▸ Exercise brief:
Below are the records; copy out every line that holds the word "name".

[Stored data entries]
-- Opening Marker --
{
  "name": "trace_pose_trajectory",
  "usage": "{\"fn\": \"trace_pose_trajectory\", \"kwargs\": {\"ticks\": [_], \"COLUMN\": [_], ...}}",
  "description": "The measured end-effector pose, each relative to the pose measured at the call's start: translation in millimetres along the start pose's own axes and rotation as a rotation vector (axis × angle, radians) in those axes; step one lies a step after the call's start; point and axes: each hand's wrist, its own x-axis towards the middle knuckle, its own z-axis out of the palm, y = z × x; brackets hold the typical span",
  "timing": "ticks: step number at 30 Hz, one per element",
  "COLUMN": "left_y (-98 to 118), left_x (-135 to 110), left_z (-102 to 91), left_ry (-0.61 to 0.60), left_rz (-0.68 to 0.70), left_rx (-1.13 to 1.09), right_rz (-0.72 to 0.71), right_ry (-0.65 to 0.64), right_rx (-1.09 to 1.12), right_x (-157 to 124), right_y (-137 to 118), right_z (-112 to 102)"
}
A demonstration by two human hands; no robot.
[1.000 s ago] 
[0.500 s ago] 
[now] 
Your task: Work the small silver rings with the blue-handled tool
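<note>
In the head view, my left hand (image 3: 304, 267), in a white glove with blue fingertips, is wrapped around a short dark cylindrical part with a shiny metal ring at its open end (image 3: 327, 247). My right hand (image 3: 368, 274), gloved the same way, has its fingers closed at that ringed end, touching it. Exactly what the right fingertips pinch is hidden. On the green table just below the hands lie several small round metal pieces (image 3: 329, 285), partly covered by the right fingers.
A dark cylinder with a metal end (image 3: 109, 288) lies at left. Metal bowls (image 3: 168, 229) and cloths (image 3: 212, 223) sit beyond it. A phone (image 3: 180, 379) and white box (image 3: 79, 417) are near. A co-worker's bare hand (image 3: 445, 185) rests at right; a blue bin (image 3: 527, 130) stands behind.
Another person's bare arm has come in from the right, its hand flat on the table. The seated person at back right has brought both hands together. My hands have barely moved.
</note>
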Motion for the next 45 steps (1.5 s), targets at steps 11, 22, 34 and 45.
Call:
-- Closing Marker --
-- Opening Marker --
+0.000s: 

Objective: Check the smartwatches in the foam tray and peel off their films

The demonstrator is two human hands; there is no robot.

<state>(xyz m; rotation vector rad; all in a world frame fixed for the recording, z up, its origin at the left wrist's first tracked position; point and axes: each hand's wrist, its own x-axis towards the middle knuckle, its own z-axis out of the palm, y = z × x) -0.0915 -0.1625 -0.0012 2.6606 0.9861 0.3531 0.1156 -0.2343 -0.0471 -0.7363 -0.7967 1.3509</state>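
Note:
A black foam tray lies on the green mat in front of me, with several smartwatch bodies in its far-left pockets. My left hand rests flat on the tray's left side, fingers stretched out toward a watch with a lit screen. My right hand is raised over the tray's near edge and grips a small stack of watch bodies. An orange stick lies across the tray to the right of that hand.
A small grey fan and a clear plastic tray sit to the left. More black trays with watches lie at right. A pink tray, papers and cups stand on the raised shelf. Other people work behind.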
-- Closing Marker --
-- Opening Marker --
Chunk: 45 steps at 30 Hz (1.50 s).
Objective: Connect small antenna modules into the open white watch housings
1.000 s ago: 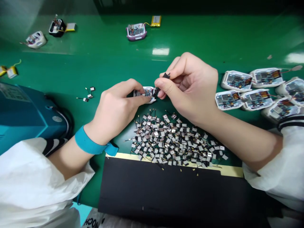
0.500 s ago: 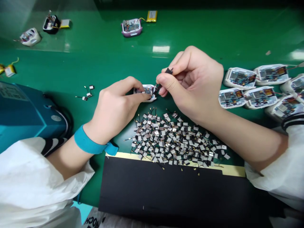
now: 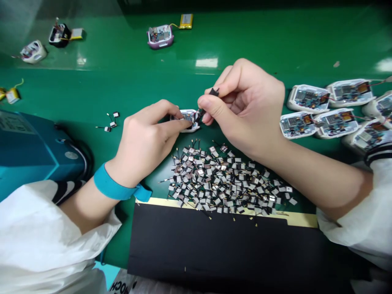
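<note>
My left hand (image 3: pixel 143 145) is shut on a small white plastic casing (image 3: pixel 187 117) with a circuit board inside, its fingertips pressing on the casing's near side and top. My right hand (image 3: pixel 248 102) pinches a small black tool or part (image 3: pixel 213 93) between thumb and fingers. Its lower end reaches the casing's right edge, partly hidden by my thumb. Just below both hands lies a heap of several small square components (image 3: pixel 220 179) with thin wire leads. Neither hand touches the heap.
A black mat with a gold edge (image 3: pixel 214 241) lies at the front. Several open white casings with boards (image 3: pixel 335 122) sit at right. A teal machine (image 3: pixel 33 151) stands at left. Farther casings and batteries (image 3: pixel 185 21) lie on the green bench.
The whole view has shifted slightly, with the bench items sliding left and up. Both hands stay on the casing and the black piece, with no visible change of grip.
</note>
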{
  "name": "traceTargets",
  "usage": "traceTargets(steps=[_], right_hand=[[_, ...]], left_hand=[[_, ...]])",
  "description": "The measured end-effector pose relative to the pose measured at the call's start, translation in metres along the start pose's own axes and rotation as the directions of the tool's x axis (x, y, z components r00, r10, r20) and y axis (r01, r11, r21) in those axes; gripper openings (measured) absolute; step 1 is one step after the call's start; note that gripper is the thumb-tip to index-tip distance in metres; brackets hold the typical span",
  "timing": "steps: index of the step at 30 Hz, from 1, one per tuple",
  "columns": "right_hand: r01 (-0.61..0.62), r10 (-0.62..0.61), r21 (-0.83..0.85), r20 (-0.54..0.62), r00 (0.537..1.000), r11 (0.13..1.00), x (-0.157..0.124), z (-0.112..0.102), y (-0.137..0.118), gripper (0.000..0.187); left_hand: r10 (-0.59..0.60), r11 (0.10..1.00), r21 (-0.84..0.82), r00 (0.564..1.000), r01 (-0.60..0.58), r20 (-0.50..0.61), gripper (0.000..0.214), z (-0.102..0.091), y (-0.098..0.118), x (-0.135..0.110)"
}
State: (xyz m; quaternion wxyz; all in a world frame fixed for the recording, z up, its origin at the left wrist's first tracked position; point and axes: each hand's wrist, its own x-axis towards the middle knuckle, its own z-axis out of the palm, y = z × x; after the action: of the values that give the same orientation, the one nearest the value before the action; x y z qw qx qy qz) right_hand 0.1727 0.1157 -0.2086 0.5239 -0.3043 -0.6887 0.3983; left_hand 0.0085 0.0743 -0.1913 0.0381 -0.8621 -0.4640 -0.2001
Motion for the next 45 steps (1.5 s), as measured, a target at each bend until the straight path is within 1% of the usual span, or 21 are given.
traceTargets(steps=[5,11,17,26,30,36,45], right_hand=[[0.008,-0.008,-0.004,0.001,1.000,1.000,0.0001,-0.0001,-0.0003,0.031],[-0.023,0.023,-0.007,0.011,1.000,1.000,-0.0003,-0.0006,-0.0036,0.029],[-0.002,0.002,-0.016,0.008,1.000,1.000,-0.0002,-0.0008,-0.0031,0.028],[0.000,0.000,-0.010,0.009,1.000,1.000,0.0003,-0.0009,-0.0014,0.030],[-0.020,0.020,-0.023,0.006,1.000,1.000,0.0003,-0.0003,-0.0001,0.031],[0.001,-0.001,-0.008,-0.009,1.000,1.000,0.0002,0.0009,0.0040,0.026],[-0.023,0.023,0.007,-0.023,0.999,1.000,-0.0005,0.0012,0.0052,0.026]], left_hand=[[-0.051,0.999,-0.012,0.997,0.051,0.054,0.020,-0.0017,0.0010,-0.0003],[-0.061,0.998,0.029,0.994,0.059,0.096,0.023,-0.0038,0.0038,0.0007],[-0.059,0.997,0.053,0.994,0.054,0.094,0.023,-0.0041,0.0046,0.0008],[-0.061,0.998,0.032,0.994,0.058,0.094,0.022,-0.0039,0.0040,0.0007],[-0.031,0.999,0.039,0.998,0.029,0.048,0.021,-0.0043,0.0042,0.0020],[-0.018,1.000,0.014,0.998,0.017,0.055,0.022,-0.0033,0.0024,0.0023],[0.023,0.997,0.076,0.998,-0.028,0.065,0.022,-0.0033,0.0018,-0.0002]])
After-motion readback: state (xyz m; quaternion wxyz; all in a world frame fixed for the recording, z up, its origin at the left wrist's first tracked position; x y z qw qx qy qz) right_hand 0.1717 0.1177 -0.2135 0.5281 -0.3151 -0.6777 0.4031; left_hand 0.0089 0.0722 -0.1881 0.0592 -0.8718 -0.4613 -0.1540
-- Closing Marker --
▸ Reply:
  "name": "trace_pose_trajectory",
  "name": "traceTargets",

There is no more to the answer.